No strangers to these ears, I stumbled across Cosmic Analog Ensembles’ alluringly kitschy and kooky ‘Murs Libres’ via the Active Listener Sampler #24 and immediately adored its vintage tonalities, likening it to a would-be musical hive mind born of Basil Kirchin and Raymond Scott personas.
‘Petits Pays’, their latest opus, is a mood murmured mirage that one suspects has been time-tripped from an age of arty flock wallpaper-adorned habitats envisaged by Pininfarina and Vadim, where the optimism of the space race (still in its golden age) contrasts and duels with the spectre and realism of the prevailing cold war. Both expressive and entrancing ‘Petits Pays’ sits on the sonic outer rings of a mid 90’s musical scene by way of a collective primarily populated and headed up by Stereolab, Broadcast, Plone, Pram and Scott Bond (the latter being much recalled on ‘Main sur Hanches, Doigts sur Manche’) - like minded souls who enthused and delighted in the retro futurism of shimmering 60’s accents and lush library lilts.

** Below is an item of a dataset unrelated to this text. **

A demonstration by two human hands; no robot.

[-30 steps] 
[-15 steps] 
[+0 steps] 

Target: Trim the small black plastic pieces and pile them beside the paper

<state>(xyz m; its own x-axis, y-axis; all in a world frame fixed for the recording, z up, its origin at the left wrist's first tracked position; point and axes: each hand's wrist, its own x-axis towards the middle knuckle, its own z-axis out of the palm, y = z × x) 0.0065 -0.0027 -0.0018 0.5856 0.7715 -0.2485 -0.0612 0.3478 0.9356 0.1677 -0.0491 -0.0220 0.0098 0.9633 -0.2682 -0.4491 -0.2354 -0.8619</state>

It would be easy to lazily file Petits Pays’ under the lounge umbrella but in truth there’s much here that ought to appeal to those admiring of such imprints as Finders Keepers, Trunk and Italy’s missing in action Shado.
Amid this beautified 15 track bouquet romance arcs gracefully shimmered in forlorn Autumnal reflection, floral posies, and silken spy noir sophistication. Here you’ll be smitten by the deceptive down tempo kitsch funk of ‘The Concept & The Purpose’ with its cutely cool tropicalia flavouring recalling a would be tryst between Lemon Jelly and the Winston Giles Orchestra, while there’s a faintly detectable noir chic attaching to the Third Man-esque ‘Vaise a l’aenvers’ to be savoured. Elsewhere the quite delectable ‘Sombre Affair’ freefalls seductively into an autumnal thoughtfulness reminiscent of the much missed L’Augmentation, while the bitter, sweetly reflective ‘National Blues’ is graced by a slyly off set yearn and tenderness that has you imagining it being some lost and forgotten score sketching, hatched during down time by an afterhours studio gathering of Barry and Grainer types. All said we here are quite adoring of the brief visitation made by ‘As Much as a Sonnet’ – a trippy slice of lunar loveliness twinkled by the galactic fanfare of opining cosmic carousels.